ABOUT THIS TASK: Word for word, retype each record shown below.

┌────────

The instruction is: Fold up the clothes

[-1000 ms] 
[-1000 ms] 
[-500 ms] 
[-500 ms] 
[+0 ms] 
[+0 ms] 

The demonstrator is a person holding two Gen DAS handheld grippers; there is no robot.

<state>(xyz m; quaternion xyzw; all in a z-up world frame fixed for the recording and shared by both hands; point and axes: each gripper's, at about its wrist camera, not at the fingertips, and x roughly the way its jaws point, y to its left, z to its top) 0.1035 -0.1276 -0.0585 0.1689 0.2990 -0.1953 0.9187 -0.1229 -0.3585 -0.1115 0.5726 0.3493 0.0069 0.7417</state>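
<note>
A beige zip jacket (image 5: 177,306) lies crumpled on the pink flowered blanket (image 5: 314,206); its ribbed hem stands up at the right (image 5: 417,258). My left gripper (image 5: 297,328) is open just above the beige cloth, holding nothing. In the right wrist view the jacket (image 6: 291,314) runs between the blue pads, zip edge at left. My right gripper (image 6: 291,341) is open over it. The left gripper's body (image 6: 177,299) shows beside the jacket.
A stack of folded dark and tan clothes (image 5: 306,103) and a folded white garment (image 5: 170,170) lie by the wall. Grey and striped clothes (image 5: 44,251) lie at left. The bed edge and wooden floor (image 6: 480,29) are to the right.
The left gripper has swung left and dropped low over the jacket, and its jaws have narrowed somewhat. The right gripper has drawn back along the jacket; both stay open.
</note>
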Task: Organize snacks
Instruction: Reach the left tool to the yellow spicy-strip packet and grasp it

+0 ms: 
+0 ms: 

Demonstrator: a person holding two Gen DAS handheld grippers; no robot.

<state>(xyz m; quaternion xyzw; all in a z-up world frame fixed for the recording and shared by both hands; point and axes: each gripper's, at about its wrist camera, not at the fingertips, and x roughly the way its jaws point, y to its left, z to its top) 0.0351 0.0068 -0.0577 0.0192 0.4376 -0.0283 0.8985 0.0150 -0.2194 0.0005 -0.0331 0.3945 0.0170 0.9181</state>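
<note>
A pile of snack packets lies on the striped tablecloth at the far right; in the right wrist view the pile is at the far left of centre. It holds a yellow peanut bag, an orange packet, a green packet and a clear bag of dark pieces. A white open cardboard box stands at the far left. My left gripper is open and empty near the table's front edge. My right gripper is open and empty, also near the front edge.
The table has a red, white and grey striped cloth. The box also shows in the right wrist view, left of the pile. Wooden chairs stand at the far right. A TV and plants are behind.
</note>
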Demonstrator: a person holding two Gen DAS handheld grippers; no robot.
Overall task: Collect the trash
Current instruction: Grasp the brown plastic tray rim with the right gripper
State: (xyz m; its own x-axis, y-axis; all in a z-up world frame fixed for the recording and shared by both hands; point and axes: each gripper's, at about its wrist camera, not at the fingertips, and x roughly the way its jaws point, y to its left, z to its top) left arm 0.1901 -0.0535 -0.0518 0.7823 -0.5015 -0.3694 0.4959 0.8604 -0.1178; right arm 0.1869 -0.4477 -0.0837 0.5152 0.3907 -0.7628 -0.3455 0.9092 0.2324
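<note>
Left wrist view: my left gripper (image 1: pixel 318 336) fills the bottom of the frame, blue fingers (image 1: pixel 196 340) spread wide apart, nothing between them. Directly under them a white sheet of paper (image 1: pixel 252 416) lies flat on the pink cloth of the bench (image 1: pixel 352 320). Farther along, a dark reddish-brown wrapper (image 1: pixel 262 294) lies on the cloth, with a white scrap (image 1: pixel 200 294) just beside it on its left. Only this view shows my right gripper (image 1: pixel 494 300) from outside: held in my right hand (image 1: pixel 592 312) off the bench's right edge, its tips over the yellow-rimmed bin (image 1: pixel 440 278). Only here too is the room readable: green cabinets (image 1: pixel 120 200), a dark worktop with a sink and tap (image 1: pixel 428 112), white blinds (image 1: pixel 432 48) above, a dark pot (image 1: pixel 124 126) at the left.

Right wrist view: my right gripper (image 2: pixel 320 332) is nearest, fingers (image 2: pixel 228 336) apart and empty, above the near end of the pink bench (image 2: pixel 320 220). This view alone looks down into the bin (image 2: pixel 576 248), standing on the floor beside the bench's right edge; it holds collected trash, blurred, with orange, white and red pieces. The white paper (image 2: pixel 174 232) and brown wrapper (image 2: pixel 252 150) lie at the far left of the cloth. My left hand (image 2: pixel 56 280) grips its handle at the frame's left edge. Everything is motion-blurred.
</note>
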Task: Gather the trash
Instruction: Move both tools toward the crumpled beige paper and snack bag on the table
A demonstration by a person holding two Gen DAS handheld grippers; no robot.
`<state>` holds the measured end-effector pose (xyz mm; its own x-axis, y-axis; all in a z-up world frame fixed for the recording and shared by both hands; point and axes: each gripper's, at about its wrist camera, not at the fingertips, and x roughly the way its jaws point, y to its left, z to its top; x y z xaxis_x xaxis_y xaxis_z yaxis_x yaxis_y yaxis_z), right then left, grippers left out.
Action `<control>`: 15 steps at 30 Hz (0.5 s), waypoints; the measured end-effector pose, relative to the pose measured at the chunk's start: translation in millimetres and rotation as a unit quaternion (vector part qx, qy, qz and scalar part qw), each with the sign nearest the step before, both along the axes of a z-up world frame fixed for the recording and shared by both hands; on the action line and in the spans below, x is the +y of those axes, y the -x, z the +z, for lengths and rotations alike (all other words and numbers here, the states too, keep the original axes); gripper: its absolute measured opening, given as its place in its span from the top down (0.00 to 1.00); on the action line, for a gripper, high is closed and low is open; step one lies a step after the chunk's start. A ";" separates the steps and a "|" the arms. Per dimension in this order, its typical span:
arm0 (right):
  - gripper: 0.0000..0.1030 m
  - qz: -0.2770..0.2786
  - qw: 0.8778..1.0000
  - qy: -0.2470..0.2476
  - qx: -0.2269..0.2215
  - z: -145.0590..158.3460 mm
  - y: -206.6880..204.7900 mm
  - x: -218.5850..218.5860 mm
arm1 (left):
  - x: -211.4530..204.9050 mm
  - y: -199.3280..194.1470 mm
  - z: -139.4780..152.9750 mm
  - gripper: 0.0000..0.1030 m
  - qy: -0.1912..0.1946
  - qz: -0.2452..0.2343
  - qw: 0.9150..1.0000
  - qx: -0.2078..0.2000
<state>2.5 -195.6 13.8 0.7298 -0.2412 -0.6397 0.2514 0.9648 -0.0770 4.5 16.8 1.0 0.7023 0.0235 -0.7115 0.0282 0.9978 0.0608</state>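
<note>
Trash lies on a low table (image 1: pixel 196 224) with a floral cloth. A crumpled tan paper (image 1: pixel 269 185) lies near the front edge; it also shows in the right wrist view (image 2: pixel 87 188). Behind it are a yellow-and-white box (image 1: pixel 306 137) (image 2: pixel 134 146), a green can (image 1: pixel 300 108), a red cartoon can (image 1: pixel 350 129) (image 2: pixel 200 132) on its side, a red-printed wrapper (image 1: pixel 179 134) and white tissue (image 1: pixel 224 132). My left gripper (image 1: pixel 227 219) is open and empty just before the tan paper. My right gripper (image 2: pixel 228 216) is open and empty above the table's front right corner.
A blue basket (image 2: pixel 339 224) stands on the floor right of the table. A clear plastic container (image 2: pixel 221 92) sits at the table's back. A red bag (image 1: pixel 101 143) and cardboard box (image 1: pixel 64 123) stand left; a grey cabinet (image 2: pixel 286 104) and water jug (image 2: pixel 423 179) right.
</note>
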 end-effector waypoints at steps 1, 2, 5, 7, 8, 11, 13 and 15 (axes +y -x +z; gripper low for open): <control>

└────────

OUTPUT OF THE EXERCISE:
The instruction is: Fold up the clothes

[-1000 ms] 
[-1000 ms] 
[-500 ms] 
[-500 ms] 
[+0 ms] 
[+0 ms] 

The demonstrator is a person holding two Gen DAS handheld grippers; there is no robot.

<state>(xyz m; quaternion xyzw; all in a z-up world frame fixed for the recording and shared by both hands; point and axes: each gripper's, at about its wrist camera, not at the fingertips, and x roughly the way its jaws point, y to its left, z to its top) 0.1035 -0.1276 -0.0585 0.1689 0.2990 -0.1953 0.9187 -0.1229 -0.3585 -0.1115 0.5726 0.3493 0.0069 0.7417</state>
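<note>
A beige zip jacket (image 5: 177,306) lies crumpled on the pink flowered blanket (image 5: 314,206); its ribbed hem stands up at the right (image 5: 417,258). My left gripper (image 5: 297,328) is open just above the beige cloth, holding nothing. In the right wrist view the jacket (image 6: 291,314) runs between the blue pads, zip edge at left. My right gripper (image 6: 291,341) is open over it. The left gripper's body (image 6: 177,299) shows beside the jacket.
A stack of folded dark and tan clothes (image 5: 306,103) and a folded white garment (image 5: 170,170) lie by the wall. Grey and striped clothes (image 5: 44,251) lie at left. The bed edge and wooden floor (image 6: 480,29) are to the right.
The left gripper has swung left and dropped low over the jacket, and its jaws have narrowed somewhat. The right gripper has drawn back along the jacket; both stay open.
</note>
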Task: Organize snacks
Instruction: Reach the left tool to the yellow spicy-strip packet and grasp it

+0 ms: 
+0 ms: 

Demonstrator: a person holding two Gen DAS handheld grippers; no robot.

<state>(xyz m; quaternion xyzw; all in a z-up world frame fixed for the recording and shared by both hands; point and axes: each gripper's, at about its wrist camera, not at the fingertips, and x roughly the way its jaws point, y to its left, z to its top) 0.0351 0.0068 -0.0577 0.0192 0.4376 -0.0283 0.8985 0.0150 -0.2194 0.0005 -0.0331 0.3945 0.0170 0.9181</state>
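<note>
A pile of snack packets lies on the striped tablecloth at the far right; in the right wrist view the pile is at the far left of centre. It holds a yellow peanut bag, an orange packet, a green packet and a clear bag of dark pieces. A white open cardboard box stands at the far left. My left gripper is open and empty near the table's front edge. My right gripper is open and empty, also near the front edge.
The table has a red, white and grey striped cloth. The box also shows in the right wrist view, left of the pile. Wooden chairs stand at the far right. A TV and plants are behind.
</note>
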Demonstrator: a person holding two Gen DAS handheld grippers; no robot.
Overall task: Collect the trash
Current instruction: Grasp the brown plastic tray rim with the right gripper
State: (xyz m; its own x-axis, y-axis; all in a z-up world frame fixed for the recording and shared by both hands; point and axes: each gripper's, at about its wrist camera, not at the fingertips, and x roughly the way its jaws point, y to its left, z to its top) left arm 0.1901 -0.0535 -0.0518 0.7823 -0.5015 -0.3694 0.4959 0.8604 -0.1178; right arm 0.1869 -0.4477 -0.0837 0.5152 0.3907 -0.7628 -0.3455 0.9092 0.2324
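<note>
Left wrist view: my left gripper (image 1: pixel 318 336) fills the bottom of the frame, blue fingers (image 1: pixel 196 340) spread wide apart, nothing between them. Directly under them a white sheet of paper (image 1: pixel 252 416) lies flat on the pink cloth of the bench (image 1: pixel 352 320). Farther along, a dark reddish-brown wrapper (image 1: pixel 262 294) lies on the cloth, with a white scrap (image 1: pixel 200 294) just beside it on its left. Only this view shows my right gripper (image 1: pixel 494 300) from outside: held in my right hand (image 1: pixel 592 312) off the bench's right edge, its tips over the yellow-rimmed bin (image 1: pixel 440 278). Only here too is the room readable: green cabinets (image 1: pixel 120 200), a dark worktop with a sink and tap (image 1: pixel 428 112), white blinds (image 1: pixel 432 48) above, a dark pot (image 1: pixel 124 126) at the left.

Right wrist view: my right gripper (image 2: pixel 320 332) is nearest, fingers (image 2: pixel 228 336) apart and empty, above the near end of the pink bench (image 2: pixel 320 220). This view alone looks down into the bin (image 2: pixel 576 248), standing on the floor beside the bench's right edge; it holds collected trash, blurred, with orange, white and red pieces. The white paper (image 2: pixel 174 232) and brown wrapper (image 2: pixel 252 150) lie at the far left of the cloth. My left hand (image 2: pixel 56 280) grips its handle at the frame's left edge. Everything is motion-blurred.
</note>
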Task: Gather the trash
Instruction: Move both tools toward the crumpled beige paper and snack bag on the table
A demonstration by a person holding two Gen DAS handheld grippers; no robot.
`<state>` holds the measured end-effector pose (xyz mm; its own x-axis, y-axis; all in a z-up world frame fixed for the recording and shared by both hands; point and axes: each gripper's, at about its wrist camera, not at the fingertips, and x roughly the way its jaws point, y to its left, z to its top; x y z xaxis_x xaxis_y xaxis_z yaxis_x yaxis_y yaxis_z), right then left, grippers left out.
Action `<control>`: 15 steps at 30 Hz (0.5 s), waypoints; the measured end-effector pose, relative to the pose measured at the chunk's start: translation in millimetres and rotation as a unit quaternion (vector part qx, qy, qz and scalar part qw), each with the sign nearest the step before, both along the axes of a z-up world frame fixed for the recording and shared by both hands; on the action line and in the spans below, x is the +y of those axes, y the -x, z the +z, for lengths and rotations alike (all other words and numbers here, the states too, keep the original axes); gripper: its absolute measured opening, given as its place in its span from the top down (0.00 to 1.00); on the action line, for a gripper, high is closed and low is open; step one lies a step after the chunk's start. A ";" separates the steps and a "|" the arms. Per dimension in this order, its typical span:
arm0 (right):
  - gripper: 0.0000..0.1030 m
  - qz: -0.2770..0.2786
  - qw: 0.8778..1.0000
  - qy: -0.2470..0.2476
  - qx: -0.2269..0.2215
  - z: -145.0590..158.3460 mm
  - y: -206.6880..204.7900 mm
  - x: -218.5850..218.5860 mm
arm1 (left):
  - x: -211.4530..204.9050 mm
  - y: -199.3280..194.1470 mm
  - z: -139.4780..152.9750 mm
  - gripper: 0.0000..0.1030 m
  - qy: -0.1912..0.1946
  - qz: -0.2452..0.2343
  - qw: 0.9150..1.0000
  - qx: -0.2078..0.2000
<state>2.5 -195.6 13.8 0.7298 -0.2412 -0.6397 0.2514 0.9648 -0.0770 4.5 16.8 1.0 0.7023 0.0235 -0.7115 0.0282 0.9978 0.0608</state>
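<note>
Trash lies on a low table (image 1: pixel 196 224) with a floral cloth. A crumpled tan paper (image 1: pixel 269 185) lies near the front edge; it also shows in the right wrist view (image 2: pixel 87 188). Behind it are a yellow-and-white box (image 1: pixel 306 137) (image 2: pixel 134 146), a green can (image 1: pixel 300 108), a red cartoon can (image 1: pixel 350 129) (image 2: pixel 200 132) on its side, a red-printed wrapper (image 1: pixel 179 134) and white tissue (image 1: pixel 224 132). My left gripper (image 1: pixel 227 219) is open and empty just before the tan paper. My right gripper (image 2: pixel 228 216) is open and empty above the table's front right corner.
A blue basket (image 2: pixel 339 224) stands on the floor right of the table. A clear plastic container (image 2: pixel 221 92) sits at the table's back. A red bag (image 1: pixel 101 143) and cardboard box (image 1: pixel 64 123) stand left; a grey cabinet (image 2: pixel 286 104) and water jug (image 2: pixel 423 179) right.
</note>
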 end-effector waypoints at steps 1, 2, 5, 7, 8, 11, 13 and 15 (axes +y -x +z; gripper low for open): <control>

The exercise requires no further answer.